With those who have other health concerns, she takes a holistic approach.
‘When someone’s just been told by the doctor they’ve got diabetes or high blood pressure, I’ll have a chat with them about the things they can do to help, such as increasing their vegetable intake and cutting back on cigarettes,’ Ms Anderson told AP.
‘I find it the most effective when it’s delivered as part of a package, so it’s a group of things that we could aim at improving.’
Ms Anderson feels she offers the most value around smoking cessation when she discusses the options with patients.
‘Sometimes the lozenges work better because the packaging gives them something to do with their hands, while other people prefer tablet options.’
‘It’s important to remind people that it’s not just quitting, it’s staying quit, and having plans in place and tools to rely on.’
Strategies to stay quit
While some patients may think they have kicked the habit for good, Ms Anderson recommends a backup strategy for when life gets in the way.
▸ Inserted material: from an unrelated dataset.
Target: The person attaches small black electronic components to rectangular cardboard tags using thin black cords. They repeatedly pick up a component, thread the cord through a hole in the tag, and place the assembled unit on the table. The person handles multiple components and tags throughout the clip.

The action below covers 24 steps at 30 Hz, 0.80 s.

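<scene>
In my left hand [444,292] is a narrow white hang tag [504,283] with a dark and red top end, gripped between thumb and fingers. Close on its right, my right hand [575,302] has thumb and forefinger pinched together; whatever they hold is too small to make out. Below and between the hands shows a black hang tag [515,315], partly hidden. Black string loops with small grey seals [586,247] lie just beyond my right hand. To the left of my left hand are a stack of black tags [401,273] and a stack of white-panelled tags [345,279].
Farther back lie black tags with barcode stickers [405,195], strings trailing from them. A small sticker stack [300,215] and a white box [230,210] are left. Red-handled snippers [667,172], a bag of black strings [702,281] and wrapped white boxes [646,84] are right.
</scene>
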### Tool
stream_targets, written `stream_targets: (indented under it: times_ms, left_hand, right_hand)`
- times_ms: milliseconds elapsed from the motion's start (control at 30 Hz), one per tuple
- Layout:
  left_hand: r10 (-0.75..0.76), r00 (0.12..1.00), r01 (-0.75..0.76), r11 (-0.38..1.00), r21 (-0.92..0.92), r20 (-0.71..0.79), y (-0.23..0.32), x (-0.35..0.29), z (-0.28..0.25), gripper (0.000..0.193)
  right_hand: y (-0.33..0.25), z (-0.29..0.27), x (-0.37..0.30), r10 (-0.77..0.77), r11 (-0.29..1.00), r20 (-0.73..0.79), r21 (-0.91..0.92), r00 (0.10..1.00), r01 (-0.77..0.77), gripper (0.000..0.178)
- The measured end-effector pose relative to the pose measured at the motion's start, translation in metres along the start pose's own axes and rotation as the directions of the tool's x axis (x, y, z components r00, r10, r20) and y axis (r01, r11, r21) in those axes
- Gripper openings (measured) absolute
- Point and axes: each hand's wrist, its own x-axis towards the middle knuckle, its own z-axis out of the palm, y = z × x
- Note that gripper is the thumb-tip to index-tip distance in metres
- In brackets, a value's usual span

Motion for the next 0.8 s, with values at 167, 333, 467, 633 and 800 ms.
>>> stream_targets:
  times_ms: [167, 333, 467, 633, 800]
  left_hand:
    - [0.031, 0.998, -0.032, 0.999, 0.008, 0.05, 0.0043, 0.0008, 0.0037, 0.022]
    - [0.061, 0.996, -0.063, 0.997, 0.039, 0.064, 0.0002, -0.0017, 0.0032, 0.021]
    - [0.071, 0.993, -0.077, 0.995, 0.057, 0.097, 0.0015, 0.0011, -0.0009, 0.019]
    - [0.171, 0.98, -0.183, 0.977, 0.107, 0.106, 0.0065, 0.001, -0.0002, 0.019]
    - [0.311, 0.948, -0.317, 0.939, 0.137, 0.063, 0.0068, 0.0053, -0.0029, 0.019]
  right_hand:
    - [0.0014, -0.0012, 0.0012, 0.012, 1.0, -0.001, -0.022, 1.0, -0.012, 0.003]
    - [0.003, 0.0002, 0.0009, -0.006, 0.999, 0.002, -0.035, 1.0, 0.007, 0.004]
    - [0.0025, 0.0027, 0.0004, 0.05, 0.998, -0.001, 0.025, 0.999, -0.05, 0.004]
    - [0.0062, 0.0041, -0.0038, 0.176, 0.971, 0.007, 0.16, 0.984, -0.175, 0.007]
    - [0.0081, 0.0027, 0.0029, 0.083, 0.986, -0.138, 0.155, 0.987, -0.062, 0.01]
‘If you’re moving house or you broke up with your boyfriend – those kinds of things can lead you to revert back to your comfort zone,’ she said.
‘So it’s important to remind people that it’s not just quitting, it’s staying quit, and having plans in place and tools to rely on.’
This could mean a patient having an emergency stash of nicotine gum or lozenges in their house or handbag in case of a crisis, or having a glass of water or taking a stroll around the block when a craving sets in.
Maryborough, 168 kilometres northwest of Melbourne, belongs to a shire that has one of the highest rates of smoking in Australia.
Reflecting on this, intern pharmacists Laura Carfrae MPS and Elisa Luu MPS, who work in Maryborough’s Priceline Pharmacy, put together a smoking cessation health promotion session, delivered on World No Tobacco Day via Zoom, due to Victoria’s snap lockdown. The health promotion was designed to both educate the community while supporting the interns’ progression through PSA’s Intern Training Program.
While they addressed the danger smoking poses to lung health, they also shed light on some of the lesser known adverse effects, such as erectile dysfunction, osteoporosis and impaired fertility.
‘We went through all the different types of nicotine replacement therapy and discussed using them together, such as an oral one and a patch to help with cravings,’ Ms Carfrae said.
‘We also talked about some of the other options for smoking cessation, like Zyban and Champix.’
They also discussed some of the myths associated with smoking cessation, including that smoking ‘light’ cigarettes is beneficial, that nicotine replacement is just as dangerous and that the resultant weight gain is worse for your health than smoking.
A pervasive myth that can hinder patients’ ability to quit is that if they’ve been unsuccessful a couple of times, then they don’t have the willpower to stop, so why bother.
‘It can take 8–10 times for someone to successfully quit and then maintain it after that,’ Ms Carfrae said.
‘So don’t be discouraged. Maybe next time you’ll be successful, and each time [you try] you learn something new about yourself.’
These education sessions are helpful, Ms Carfrae said, as they let patients know they have options, and that pharmacists are always there to provide support and guidance.
Importantly, pharmacists are also there to simplify the process.
‘The instructions for how to use all of the different types of nicotine replacement can be quite overwhelming,’ Ms Carfrae said.
‘We can cut it down to the things you really need to know to be able to use the products effectively.
‘That’s where we can add value,’ she added.